=== What you are asked to do ===
Within the data that follows, set down exactly the lines from the one containing "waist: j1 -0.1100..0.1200" through the one containing "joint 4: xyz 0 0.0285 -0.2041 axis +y", both ends included.

Collection entries:
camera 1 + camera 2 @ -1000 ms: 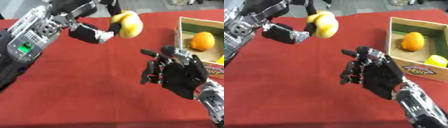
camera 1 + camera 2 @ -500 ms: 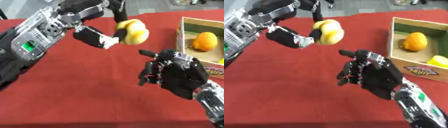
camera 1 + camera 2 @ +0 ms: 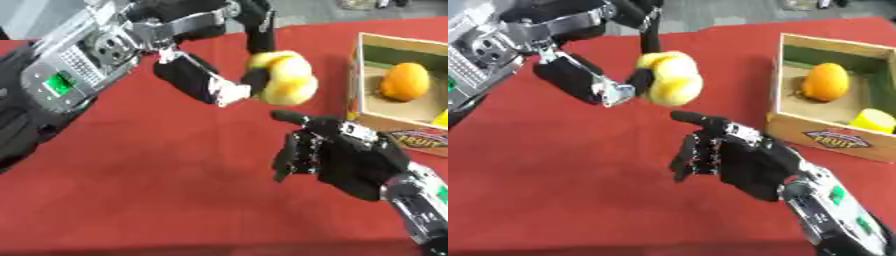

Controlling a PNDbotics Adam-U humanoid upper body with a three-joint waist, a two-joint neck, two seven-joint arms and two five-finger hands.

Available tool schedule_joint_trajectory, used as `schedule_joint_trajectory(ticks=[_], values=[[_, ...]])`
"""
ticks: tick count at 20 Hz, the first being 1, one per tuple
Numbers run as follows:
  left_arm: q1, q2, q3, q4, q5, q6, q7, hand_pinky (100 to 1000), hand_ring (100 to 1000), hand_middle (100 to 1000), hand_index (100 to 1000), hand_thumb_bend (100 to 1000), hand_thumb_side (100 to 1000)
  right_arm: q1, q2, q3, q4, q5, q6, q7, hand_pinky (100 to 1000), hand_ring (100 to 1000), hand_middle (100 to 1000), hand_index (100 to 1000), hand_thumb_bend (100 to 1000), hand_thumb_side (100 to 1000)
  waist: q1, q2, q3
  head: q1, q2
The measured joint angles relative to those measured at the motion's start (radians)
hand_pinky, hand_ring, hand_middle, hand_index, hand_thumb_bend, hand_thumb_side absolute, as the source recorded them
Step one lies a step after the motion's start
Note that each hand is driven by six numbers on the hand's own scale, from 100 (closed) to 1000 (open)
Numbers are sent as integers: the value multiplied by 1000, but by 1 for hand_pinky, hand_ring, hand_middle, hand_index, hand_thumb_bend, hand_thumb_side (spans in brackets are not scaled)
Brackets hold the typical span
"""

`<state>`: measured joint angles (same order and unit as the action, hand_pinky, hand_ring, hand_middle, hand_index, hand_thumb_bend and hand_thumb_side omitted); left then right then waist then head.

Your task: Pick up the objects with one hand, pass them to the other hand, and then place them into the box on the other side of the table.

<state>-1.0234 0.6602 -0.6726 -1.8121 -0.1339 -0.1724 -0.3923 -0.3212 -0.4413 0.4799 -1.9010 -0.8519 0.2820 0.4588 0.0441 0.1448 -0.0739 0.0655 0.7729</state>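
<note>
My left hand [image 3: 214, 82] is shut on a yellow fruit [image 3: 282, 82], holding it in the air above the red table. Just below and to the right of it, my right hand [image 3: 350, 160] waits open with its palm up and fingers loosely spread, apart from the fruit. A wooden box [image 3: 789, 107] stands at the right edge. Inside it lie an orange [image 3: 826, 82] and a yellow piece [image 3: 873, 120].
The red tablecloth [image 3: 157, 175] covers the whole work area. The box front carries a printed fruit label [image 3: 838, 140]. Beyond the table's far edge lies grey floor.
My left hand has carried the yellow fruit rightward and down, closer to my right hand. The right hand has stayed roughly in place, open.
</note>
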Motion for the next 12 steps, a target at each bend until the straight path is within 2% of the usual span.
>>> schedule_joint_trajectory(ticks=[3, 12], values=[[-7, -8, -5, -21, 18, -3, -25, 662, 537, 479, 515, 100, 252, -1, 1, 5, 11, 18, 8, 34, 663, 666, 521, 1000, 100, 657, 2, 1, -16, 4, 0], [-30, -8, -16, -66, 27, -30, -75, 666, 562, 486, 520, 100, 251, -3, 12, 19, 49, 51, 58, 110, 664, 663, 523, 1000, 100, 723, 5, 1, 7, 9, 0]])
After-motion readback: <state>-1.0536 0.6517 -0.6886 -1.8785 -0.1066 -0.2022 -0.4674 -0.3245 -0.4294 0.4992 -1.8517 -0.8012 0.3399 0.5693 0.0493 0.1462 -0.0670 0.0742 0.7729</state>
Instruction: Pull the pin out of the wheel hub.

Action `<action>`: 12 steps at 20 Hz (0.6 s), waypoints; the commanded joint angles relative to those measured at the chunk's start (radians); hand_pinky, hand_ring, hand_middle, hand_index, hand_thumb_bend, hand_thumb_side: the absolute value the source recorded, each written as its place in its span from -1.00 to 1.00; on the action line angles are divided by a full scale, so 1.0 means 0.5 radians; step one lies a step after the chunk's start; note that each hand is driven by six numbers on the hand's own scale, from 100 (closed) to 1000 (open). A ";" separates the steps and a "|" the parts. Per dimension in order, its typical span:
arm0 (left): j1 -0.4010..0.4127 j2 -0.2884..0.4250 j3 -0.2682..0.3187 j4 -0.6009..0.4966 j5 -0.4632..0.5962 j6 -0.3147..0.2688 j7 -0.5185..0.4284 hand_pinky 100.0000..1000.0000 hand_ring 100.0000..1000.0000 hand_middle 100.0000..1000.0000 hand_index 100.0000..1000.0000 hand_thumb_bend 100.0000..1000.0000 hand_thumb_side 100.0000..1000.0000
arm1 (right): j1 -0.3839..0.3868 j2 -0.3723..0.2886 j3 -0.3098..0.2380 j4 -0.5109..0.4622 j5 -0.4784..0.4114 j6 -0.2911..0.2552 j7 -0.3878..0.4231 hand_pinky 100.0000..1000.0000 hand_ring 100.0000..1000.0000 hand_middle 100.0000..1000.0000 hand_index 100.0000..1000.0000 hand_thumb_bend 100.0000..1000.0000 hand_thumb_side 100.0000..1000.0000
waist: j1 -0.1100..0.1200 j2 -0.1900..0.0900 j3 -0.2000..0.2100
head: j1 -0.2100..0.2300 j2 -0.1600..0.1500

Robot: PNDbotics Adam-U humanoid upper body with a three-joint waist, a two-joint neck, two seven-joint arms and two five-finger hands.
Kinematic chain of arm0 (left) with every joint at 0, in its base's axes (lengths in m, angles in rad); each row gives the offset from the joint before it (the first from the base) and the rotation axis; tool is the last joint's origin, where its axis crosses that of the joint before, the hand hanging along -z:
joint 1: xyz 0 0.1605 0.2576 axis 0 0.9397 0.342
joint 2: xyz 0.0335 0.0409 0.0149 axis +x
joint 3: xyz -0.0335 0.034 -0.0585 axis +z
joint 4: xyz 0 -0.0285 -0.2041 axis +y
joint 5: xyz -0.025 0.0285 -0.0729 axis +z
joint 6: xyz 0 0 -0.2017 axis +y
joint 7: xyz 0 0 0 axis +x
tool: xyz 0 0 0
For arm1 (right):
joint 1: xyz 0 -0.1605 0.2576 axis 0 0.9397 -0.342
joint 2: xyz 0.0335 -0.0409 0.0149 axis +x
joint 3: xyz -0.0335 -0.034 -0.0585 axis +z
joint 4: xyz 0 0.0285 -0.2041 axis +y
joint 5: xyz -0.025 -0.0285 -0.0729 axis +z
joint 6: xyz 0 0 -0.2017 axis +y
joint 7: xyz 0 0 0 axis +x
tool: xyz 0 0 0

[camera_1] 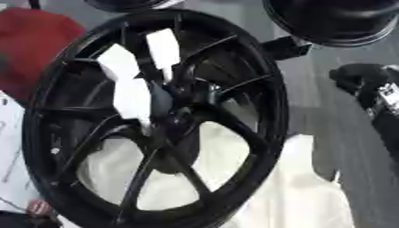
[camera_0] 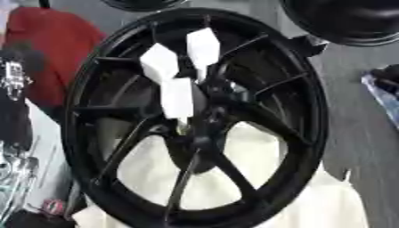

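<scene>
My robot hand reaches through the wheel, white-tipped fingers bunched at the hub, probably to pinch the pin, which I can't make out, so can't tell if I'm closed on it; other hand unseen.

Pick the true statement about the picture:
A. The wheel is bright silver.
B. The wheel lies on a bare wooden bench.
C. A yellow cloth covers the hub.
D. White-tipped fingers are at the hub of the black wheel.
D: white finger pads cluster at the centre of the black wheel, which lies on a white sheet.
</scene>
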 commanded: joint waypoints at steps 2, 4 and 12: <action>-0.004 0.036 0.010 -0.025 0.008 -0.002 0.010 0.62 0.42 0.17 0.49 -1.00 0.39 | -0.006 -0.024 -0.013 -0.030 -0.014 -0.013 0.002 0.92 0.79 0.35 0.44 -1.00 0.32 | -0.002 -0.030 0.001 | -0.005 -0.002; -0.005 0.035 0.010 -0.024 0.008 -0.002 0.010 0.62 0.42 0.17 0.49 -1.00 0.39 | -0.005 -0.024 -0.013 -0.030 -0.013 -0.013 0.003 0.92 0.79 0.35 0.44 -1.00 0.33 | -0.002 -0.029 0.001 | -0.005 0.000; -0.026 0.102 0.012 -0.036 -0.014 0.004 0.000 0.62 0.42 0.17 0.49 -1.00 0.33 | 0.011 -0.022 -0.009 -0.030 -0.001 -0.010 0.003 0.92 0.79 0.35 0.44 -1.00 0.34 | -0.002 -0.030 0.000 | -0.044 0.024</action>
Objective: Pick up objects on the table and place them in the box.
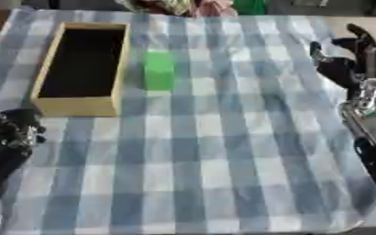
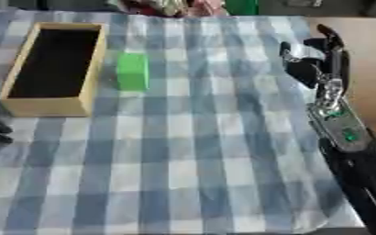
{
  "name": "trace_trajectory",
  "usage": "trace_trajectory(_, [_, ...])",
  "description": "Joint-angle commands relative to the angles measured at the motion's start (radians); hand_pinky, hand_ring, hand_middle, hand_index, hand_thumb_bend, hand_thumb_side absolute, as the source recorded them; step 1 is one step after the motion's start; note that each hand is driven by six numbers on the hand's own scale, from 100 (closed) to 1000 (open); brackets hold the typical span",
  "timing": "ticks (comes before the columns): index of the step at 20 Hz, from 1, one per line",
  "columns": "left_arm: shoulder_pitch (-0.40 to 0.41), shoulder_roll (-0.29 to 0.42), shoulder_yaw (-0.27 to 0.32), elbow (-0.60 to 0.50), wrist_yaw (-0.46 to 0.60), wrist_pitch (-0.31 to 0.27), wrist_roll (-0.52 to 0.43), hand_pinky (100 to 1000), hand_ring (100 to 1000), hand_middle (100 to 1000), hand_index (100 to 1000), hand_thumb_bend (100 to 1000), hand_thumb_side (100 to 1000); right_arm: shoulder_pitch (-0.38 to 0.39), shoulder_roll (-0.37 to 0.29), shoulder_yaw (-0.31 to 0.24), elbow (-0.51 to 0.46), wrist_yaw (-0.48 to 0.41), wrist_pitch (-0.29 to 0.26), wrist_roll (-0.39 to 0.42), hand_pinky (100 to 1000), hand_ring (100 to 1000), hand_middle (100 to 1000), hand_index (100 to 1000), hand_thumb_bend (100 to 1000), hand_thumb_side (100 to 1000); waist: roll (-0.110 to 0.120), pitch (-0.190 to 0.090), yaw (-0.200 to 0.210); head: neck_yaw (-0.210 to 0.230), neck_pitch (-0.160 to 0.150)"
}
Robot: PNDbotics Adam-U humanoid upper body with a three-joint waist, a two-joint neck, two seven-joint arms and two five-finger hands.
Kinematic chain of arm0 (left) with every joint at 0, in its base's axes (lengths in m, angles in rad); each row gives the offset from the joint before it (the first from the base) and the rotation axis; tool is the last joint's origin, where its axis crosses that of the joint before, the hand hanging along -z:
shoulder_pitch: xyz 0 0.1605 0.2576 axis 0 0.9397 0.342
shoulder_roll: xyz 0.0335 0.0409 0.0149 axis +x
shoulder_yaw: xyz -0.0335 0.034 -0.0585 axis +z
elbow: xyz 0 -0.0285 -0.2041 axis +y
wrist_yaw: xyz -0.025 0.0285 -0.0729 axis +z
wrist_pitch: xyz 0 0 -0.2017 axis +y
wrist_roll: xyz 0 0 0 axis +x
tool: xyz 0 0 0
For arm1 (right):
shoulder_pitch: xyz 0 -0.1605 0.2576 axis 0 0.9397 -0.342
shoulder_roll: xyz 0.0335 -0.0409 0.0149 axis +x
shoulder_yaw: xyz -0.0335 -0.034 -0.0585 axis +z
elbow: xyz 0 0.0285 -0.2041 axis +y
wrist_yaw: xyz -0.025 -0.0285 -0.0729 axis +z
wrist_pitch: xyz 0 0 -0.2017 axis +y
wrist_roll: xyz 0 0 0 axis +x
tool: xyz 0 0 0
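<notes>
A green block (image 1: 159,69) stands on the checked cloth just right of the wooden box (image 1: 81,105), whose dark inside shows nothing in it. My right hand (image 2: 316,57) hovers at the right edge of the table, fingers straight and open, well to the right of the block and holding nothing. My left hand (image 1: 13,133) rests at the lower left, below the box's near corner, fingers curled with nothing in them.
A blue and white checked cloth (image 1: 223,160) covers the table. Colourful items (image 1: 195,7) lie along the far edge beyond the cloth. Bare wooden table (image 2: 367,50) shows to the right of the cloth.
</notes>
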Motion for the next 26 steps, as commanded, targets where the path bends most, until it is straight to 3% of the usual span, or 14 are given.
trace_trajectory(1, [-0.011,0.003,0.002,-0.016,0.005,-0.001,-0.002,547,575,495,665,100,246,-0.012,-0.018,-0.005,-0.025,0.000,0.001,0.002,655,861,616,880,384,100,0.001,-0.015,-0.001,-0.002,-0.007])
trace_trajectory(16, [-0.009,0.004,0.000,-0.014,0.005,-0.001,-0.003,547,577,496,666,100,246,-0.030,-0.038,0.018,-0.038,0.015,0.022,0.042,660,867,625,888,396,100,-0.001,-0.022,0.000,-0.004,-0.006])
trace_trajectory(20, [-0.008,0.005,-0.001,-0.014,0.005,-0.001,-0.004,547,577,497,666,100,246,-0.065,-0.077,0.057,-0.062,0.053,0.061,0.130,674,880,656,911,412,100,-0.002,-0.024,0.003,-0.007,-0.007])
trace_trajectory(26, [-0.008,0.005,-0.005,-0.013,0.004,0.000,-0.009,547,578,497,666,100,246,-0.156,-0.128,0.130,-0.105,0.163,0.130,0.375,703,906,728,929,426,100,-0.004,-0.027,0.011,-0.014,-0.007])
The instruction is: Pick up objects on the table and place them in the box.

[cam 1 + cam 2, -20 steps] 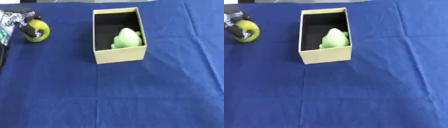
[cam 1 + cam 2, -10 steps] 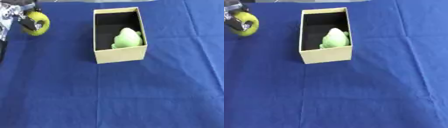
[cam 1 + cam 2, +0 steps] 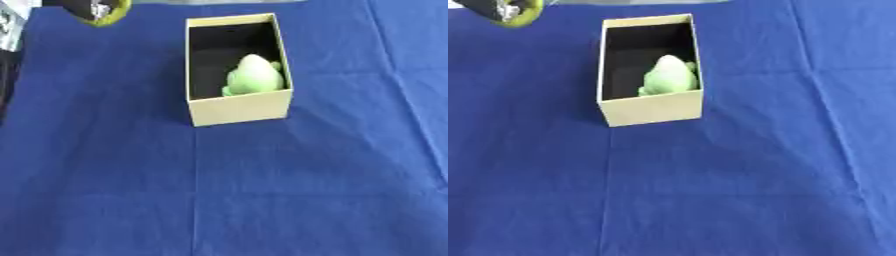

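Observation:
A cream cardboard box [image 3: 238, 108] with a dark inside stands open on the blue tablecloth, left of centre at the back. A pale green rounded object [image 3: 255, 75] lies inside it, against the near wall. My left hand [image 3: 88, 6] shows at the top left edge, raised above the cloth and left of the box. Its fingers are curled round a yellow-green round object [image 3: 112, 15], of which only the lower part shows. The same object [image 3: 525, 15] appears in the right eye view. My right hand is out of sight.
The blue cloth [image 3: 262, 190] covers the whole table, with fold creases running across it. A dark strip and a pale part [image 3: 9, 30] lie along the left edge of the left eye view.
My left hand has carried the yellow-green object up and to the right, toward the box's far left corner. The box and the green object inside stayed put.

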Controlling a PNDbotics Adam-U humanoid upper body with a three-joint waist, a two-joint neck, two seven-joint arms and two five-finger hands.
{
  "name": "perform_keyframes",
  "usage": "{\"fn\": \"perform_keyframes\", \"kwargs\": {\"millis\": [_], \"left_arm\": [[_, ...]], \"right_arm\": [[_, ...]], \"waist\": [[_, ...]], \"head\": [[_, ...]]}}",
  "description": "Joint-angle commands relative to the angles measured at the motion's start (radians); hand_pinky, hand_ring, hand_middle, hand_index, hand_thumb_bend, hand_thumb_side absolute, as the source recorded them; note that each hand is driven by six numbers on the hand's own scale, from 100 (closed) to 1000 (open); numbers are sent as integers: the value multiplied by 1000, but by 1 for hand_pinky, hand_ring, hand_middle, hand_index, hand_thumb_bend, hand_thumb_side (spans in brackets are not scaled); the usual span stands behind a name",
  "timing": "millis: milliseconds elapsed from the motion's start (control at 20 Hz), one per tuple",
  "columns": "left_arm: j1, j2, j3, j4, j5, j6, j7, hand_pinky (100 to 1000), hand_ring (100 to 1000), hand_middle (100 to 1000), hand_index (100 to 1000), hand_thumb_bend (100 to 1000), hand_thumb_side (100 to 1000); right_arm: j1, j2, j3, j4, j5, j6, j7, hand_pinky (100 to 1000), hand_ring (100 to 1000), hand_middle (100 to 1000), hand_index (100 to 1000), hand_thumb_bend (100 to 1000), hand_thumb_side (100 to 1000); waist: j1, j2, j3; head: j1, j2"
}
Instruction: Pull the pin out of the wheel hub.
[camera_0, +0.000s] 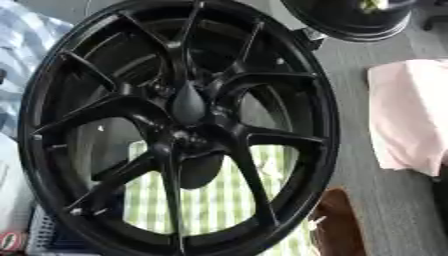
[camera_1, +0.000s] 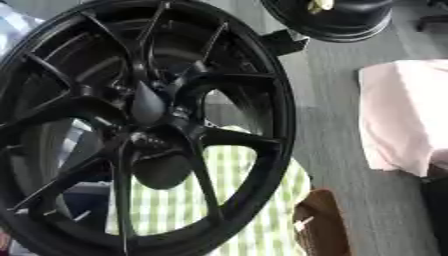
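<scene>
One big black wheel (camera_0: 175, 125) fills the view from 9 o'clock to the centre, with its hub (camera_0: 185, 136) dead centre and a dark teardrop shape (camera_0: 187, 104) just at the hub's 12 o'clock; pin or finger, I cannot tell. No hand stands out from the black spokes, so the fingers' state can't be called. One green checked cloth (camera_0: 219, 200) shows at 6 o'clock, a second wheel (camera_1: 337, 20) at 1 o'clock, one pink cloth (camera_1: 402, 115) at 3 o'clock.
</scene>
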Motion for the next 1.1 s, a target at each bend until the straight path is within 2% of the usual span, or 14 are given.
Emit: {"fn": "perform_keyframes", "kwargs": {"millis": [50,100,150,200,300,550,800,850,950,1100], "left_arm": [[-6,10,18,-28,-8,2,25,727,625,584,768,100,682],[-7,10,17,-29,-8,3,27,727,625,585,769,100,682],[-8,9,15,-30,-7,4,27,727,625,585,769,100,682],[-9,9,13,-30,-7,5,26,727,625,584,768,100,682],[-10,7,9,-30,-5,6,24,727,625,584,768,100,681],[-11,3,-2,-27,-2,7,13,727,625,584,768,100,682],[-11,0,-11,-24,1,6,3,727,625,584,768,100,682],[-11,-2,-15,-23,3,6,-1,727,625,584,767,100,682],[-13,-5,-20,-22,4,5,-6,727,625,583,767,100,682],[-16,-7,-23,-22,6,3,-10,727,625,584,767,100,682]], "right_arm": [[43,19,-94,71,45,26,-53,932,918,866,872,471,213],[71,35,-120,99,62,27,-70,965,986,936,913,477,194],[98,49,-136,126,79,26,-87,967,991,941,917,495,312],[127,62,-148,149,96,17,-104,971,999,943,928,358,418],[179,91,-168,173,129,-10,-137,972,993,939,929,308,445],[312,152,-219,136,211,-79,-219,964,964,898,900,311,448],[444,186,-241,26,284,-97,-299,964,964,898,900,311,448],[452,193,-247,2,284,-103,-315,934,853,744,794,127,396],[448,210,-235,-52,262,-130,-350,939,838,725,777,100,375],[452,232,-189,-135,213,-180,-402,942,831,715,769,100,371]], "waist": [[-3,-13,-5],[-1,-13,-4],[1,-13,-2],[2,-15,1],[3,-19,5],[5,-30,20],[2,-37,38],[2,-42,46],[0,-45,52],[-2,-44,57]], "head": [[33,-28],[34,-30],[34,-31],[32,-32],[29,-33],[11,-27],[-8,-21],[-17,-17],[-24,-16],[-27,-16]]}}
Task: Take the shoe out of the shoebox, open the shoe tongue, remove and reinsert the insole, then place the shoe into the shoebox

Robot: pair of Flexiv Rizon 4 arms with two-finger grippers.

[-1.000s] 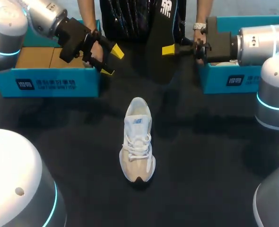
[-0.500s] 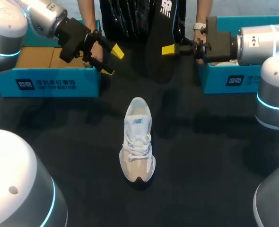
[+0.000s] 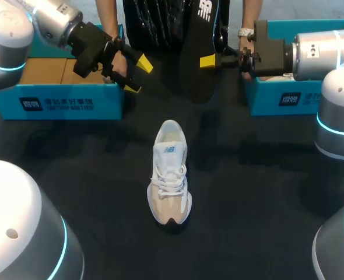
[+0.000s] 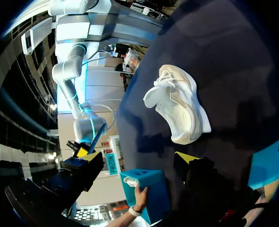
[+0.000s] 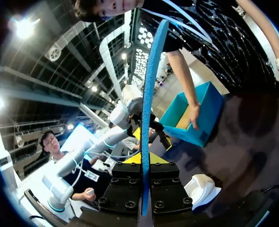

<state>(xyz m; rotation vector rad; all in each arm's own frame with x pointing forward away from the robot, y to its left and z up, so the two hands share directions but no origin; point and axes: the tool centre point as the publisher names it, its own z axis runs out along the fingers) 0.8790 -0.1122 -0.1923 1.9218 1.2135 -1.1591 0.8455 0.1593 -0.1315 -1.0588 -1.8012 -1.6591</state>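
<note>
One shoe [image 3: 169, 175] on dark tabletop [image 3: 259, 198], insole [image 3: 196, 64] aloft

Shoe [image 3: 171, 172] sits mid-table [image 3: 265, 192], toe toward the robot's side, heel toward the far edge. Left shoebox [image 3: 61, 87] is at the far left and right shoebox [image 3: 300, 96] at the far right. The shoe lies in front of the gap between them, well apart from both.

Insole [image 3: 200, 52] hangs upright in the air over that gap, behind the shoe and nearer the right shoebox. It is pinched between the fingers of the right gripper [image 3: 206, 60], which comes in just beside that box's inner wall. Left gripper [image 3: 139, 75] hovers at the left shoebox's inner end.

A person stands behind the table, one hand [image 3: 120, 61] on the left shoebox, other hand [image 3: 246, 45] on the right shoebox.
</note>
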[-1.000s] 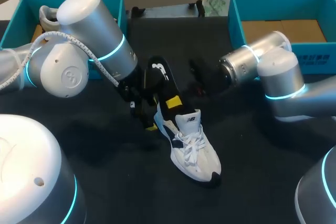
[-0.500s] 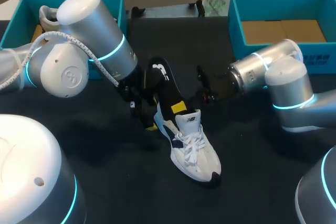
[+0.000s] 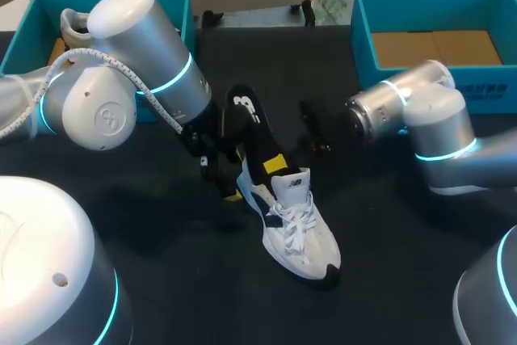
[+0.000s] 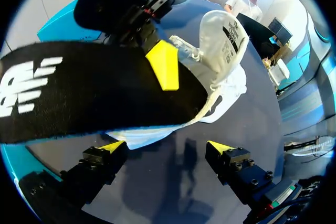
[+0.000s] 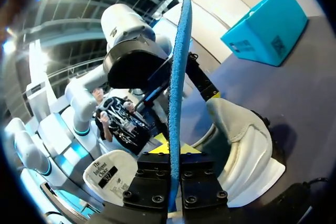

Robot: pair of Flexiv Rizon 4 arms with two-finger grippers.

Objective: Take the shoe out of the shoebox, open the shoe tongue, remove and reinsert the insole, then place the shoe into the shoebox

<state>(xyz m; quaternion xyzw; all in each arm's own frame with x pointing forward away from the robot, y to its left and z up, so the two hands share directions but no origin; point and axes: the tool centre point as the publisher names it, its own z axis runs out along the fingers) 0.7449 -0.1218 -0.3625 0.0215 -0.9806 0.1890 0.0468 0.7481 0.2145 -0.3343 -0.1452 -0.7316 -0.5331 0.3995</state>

=== Output of the exercise ===
waist: j1 -0.1100..0.1200 j2 -0.1900..0.0900 j3 -0.2000..0.2100
head: j1 -0.2100..0.2300 j2 -0.1600..0.1500

Robot: PNDbotics Adam-U humanoid upper body with a three-joint waist, a two-joint neck, two seven-joint arms and two five-finger hands.
Kinematic chain of arm0 (left) with every joint at 0, in its base's axes (lengths in m, angles in rad); each row gives the offset from the joint before it (the first from the base) and the rotation axis; tool is the last joint's origin, where its axis crosses that of the joint before, the hand hanging along -z:
joint 1: xyz 0 0.1605 0.2576 axis 0 0.9397 0.342
joint 2: xyz 0.0335 0.0409 0.0149 axis +x
joint 3: xyz -0.0335 0.034 -0.0585 axis +z
joint 4: xyz 0 -0.0285 -0.2041 axis +y
joint 5: xyz -0.025 0.0285 -0.0729 axis +z
joint 6: xyz 0 0 -0.2017 axis +y
joint 7: xyz 0 0 0 axis +x
tool: xyz 0 0 0
For arm1 (right):
joint 1: xyz 0 -0.1605 0.2576 axis 0 0.9397 -0.342
joint 2: xyz 0.0335 -0.0409 0.0149 axis +x
joint 3: xyz -0.0335 -0.034 -0.0585 axis +z
joint 4: xyz 0 0.0285 -0.2041 axis +y

What was requested is fully covered by this answer.